If you can make it past those hurdles towards marriage and kids, you’ll be forever missing out on holidays, birthdays, your baby’s first step, their winning soccer goal. Your wife’s work colleagues wonder if you really exist – hell, sometimes she even wonders, when most days she only gets to see you around midnight – and by then, you’re growing apart, living separate, very different lives.
And if you you’ve also started up your own restaurant by then, that adds financial pressures into the mix and money problems are notorious for poisoning relationships.
It’s hard too if your partner doesn’t understand, and love, the business like you do.
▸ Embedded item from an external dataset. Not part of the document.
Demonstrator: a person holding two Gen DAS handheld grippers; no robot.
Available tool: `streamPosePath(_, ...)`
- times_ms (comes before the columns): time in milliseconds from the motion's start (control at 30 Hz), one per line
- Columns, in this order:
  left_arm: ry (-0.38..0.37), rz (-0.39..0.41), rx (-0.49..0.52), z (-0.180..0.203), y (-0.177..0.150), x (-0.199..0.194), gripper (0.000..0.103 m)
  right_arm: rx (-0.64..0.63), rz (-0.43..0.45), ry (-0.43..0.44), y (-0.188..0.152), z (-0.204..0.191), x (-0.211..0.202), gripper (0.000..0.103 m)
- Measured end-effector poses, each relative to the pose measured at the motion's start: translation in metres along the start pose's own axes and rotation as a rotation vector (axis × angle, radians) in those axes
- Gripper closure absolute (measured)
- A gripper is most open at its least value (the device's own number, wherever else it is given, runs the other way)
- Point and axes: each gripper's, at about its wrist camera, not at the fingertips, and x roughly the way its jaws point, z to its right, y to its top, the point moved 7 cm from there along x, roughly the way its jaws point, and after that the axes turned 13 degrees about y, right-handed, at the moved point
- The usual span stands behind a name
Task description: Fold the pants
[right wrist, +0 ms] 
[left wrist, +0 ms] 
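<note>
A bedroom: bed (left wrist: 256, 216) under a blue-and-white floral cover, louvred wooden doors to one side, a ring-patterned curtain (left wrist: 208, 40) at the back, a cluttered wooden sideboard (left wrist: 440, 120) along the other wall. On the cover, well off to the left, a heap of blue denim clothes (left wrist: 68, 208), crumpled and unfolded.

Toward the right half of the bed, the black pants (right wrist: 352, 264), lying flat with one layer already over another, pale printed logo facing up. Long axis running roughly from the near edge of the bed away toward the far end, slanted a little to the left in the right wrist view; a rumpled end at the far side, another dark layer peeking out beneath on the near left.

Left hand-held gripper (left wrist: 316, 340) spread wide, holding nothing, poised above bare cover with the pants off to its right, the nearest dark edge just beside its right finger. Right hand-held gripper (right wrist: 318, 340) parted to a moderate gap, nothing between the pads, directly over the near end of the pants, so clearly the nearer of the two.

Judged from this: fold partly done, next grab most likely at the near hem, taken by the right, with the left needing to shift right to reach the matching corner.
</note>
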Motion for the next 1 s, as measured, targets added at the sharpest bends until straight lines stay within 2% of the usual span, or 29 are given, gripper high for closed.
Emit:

If they don’t “get” the chef’s mania, that eternal striving to achieve perfection on every plate, to do better every day, that drives you to get back in the kitchen day in and day out, sacrificing weekends, holidays, a social and family life.
I’ve written before about how the pressures of a chef’s work and odd hours, the disconnection from family and friends, together with financial pressure, can be extremely isolating and leave one feeling very alone with problems that (you think) no one understands or can help with – that too puts a relationship to the test.
It’s in the nature of the hours we work that chefs end up spending more time, and doing more socialising, with co-workers and other chefs than with their own families. When the pressure cooker of service is done and the kitchen cleaned, you need to let off steam and they’re the only other people still awake.
Either that, or you go home where everyone’s asleep, you wind down on your own, and they’re gone in the morning when you wake up.
Restaurant crew spend so much time together, in and out of work, they form deep bonds, fiercely loyal, forged in that love of the craziness of the food business – a craziness they wouldn’t have any other way.
All of this makes fertile ground for romance to blossom in the kitchen, leaving many a broken relationship or marriage in its wake.
A word of caution – there can be a very fine line between initiating workplace romance and behaving in a way that can be seen as harassment or abuse, especially in high-pressure, creative environments like a restaurant kitchen.
The world of food has rich potential for sexual innuendos that spark flirtation – how many times have you heard a dish described as “sex on a plate” or swopped jokes with the commis chef about how you’d like your cucumber peeled?
The nature of food, plus the stress relief of silliness and laughter in the middle of a busy service, makes it so easy to do, but it’s also far too easy to misread signals and it’s got to be said that the days of flirting and suggestive comments are gone, there’s no place in the kitchen for that any more – just as there’s no place for the chef whose drive for perfection turns into abuse of the staff.
The #MeToo movement might have started in the entertainment industry with Harvey Weinstein, but it’s thrown the spotlight on sexual harassment and cultures of fear and abuse in the restaurant industry too.
In the US alone, at least 13 high-profile chefs have been called out for harassment and abuse and have lost their jobs, restaurant empires, TV shows and celebrity status because of their behaviour.
That cucumber comment can backfire, badly. And rightly so.